WHAT IS BEING ASKED - Restate verbatim the span of lines below between the line with "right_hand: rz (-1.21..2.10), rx" and the line with "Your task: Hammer", including those two lines, and only that span.

Data excerpts

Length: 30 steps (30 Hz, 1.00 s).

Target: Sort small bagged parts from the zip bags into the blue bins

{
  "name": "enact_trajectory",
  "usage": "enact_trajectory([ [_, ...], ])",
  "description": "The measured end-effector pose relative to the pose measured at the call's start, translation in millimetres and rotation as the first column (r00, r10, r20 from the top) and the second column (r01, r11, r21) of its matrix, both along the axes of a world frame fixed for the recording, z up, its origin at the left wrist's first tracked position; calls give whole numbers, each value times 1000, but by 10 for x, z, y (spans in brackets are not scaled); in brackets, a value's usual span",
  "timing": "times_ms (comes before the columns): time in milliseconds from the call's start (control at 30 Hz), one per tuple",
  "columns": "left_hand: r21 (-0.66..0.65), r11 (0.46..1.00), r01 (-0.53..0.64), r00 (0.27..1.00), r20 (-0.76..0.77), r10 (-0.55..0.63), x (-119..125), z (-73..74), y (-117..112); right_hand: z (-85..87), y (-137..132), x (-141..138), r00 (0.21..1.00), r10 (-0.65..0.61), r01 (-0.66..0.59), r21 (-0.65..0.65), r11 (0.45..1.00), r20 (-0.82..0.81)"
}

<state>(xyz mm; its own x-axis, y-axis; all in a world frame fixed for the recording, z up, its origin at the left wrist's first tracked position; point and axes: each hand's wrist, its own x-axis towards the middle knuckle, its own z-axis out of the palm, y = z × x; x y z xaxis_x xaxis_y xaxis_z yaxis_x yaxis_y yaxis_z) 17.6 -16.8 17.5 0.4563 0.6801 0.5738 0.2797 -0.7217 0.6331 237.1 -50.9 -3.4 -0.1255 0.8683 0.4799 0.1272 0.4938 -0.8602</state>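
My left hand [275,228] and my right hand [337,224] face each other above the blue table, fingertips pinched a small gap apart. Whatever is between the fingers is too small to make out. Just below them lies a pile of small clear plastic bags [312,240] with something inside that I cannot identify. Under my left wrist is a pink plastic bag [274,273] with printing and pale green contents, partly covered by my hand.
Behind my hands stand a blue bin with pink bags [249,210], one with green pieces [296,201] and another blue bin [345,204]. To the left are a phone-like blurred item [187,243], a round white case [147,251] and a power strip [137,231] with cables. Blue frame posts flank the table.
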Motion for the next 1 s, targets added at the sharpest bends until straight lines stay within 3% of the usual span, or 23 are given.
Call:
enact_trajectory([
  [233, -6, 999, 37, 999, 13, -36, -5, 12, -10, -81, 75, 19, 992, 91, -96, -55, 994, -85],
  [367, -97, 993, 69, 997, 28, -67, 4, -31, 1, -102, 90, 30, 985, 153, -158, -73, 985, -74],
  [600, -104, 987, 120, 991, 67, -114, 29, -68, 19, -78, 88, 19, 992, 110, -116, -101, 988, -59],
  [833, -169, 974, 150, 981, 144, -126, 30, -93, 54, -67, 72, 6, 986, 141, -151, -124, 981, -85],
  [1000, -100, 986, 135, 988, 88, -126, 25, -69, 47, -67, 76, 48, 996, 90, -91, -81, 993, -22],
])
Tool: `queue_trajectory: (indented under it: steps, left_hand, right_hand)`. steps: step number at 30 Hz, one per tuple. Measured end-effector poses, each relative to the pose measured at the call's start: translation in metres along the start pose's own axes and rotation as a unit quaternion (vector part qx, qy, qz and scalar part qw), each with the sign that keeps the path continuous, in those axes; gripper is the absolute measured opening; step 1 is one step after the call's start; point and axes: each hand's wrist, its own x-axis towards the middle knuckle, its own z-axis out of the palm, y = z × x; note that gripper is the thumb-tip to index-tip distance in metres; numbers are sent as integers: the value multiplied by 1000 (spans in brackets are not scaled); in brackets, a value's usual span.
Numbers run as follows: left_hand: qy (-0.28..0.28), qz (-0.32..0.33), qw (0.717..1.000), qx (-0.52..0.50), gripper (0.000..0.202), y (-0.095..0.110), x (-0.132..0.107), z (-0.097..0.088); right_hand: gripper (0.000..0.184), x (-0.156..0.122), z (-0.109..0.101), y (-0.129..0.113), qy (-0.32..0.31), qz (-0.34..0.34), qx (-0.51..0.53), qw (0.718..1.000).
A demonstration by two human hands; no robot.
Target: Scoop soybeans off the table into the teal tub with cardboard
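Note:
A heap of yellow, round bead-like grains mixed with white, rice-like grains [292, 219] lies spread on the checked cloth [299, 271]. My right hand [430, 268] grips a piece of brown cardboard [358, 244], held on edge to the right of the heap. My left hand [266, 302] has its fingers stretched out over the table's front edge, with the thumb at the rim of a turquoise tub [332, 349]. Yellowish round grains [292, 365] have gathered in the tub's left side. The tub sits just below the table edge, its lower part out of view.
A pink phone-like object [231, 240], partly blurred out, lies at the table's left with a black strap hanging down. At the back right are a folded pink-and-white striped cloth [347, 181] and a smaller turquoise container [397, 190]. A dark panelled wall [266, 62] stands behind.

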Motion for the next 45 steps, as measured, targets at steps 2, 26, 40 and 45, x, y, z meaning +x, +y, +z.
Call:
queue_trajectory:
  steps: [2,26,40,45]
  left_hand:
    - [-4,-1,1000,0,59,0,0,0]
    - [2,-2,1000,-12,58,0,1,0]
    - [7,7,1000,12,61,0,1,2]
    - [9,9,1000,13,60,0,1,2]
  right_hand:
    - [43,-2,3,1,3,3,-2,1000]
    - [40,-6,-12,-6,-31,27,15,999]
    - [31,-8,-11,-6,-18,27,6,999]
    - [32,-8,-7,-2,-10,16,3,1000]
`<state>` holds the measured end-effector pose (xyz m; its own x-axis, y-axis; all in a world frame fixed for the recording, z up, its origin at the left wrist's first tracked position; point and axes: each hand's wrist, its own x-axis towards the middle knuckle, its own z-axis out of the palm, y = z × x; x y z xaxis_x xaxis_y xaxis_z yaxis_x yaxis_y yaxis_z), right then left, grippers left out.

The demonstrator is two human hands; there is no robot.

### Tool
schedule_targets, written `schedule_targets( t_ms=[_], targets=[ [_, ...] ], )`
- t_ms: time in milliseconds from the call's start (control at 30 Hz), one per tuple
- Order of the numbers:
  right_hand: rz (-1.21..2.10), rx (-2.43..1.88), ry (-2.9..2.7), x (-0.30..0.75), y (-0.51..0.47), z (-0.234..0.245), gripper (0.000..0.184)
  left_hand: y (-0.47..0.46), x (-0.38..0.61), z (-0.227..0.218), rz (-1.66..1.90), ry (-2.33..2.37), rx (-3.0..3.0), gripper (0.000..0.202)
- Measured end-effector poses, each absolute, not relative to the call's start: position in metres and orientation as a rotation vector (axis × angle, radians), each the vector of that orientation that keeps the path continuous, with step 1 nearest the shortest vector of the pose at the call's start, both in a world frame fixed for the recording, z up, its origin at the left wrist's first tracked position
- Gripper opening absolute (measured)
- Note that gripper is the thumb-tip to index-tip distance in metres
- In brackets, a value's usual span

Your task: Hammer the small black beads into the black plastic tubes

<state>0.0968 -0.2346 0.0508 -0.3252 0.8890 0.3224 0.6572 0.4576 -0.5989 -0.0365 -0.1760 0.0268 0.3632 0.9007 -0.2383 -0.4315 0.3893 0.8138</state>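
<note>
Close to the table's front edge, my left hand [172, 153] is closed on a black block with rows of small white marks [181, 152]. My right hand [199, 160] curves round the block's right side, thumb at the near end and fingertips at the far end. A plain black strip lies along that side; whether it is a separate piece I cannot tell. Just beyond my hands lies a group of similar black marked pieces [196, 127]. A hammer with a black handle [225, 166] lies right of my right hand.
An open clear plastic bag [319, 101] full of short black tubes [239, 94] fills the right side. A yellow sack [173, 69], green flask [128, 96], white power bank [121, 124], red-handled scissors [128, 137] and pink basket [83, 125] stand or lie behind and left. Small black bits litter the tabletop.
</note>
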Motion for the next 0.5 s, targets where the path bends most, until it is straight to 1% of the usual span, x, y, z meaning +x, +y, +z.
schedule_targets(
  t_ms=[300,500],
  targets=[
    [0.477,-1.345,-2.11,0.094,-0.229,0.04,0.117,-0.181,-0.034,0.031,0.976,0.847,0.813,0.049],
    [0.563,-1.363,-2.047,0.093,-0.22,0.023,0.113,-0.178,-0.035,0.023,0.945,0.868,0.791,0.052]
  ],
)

COMPLETED EXERCISE -
  right_hand: rz (-1.21..2.10), rx (-2.43..1.88), ry (-2.9..2.7), x (-0.30..0.75), y (-0.51..0.47), z (-0.234..0.245), gripper (0.000..0.184)
  left_hand: y (-0.47..0.46), x (-0.38..0.61), z (-0.227..0.218), rz (-1.66..1.90), ry (-2.33..2.37), rx (-3.0..3.0), gripper (0.000..0.202)
- Measured end-effector poses, each absolute, not relative to the call's start: position in metres and orientation as a rotation vector (axis × angle, radians), each the vector of that orientation that keeps the path continuous, with step 1 nearest the shortest vector of the pose at the call's start, both in a world frame fixed for the recording, z up, its origin at the left wrist's first tracked position
- Gripper opening absolute (measured)
- Note that gripper is the thumb-tip to index-tip distance in metres
- In brackets, a value's usual span

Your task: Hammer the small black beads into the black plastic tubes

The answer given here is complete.